Earlier this year, Square released a Javascript library called Crossfilter. Crossfilter is like a client-side OLAP server, quickly grouping, filtering, and aggregating tens or hundreds of thousands of rows of raw data very, very quickly. Crossfire is intended to be combined with a graphing or charting library like D3, Highcharts, or the Google Visualization API; it doesn’t have a UI of its own.
If you have experience with OLAP or multi-dimensional processing, you should be able to ramp up on Crossfilter fairly quickly. If you only have experience with relational databases, it may take a little longer. If you’ve never used the SQL group-by feature, then you face a steep learning curve.

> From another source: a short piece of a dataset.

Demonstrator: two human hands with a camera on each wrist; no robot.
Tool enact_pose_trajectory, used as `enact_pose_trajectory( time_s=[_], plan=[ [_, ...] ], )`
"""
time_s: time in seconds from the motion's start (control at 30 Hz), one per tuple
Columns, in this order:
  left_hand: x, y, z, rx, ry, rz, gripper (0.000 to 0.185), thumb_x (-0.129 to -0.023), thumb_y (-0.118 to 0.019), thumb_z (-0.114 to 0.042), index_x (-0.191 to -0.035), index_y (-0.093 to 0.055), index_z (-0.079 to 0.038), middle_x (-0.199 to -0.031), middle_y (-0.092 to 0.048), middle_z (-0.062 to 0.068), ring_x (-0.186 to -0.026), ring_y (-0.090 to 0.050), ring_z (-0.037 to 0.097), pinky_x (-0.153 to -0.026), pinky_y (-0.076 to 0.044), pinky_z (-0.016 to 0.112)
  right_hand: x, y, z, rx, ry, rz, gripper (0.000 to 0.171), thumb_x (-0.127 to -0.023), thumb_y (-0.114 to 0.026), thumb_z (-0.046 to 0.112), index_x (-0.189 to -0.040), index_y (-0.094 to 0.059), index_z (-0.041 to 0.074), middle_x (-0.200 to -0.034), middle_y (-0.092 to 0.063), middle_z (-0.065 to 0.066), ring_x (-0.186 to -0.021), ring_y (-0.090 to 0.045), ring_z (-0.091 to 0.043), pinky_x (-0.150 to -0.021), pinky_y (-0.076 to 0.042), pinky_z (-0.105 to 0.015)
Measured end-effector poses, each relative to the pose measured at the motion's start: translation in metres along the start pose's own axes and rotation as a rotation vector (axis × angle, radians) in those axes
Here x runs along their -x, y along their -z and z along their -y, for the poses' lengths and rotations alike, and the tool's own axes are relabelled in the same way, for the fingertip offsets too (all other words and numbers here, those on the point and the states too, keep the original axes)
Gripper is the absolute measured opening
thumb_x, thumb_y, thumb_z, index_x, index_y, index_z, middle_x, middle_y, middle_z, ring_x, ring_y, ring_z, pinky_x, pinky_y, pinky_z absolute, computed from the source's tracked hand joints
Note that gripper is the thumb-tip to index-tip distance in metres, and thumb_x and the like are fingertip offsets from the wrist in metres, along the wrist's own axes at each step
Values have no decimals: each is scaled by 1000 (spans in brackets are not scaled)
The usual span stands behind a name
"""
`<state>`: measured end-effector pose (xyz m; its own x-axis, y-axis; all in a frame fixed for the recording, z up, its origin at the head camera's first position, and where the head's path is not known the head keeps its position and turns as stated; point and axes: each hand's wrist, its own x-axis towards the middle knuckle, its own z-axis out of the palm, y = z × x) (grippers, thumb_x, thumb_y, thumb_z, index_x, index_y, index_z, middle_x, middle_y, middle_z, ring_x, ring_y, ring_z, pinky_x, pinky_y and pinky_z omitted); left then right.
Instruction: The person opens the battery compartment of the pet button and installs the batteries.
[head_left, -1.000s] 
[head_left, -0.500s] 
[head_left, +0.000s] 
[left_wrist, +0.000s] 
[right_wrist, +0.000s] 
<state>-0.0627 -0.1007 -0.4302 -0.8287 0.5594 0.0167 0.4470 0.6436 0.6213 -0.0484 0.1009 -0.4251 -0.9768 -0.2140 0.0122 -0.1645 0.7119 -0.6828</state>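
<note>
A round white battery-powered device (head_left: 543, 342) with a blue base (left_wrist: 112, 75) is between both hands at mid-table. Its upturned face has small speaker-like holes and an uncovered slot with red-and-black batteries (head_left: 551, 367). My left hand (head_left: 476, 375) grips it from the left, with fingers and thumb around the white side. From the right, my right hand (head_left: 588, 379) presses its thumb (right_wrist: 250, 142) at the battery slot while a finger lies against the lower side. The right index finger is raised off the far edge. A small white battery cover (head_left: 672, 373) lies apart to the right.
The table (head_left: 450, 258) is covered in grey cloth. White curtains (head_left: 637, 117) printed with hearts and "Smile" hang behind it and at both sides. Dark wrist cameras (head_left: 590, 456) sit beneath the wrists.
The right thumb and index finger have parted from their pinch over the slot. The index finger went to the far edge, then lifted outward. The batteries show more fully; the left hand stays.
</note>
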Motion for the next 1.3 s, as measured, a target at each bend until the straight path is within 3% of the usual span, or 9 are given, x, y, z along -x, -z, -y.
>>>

First, you’ll need to understand facts
, dimensions
, and measures
. (If
you’re already familiar with these terms, then skip this section.)
Imagine you want to answer the question “How many orders do we process per week?”
You could calculate this by hand by iterating through all of the orders that
your business had processed, grouping them into weeks. In this case, each
order entry would be called a fact
, and you would probably store this in an
OrderFacts
table. The week would be a dimension
; it is a way you want to
slice the data. And the count of orders would be a measure
, it is a value
that you want to calculate.
Imagine another question, “How much revenue do we book per salesperson per
week?” Again, your facts
would be stored in an OrderFacts
table. You would
now have two dimensions
, salesperson and week. And finally, your measure
is dollars per order.
Below, we’re going to answer some questions like “How many living things live in my house?” and “How many legs of each type exist in my house?”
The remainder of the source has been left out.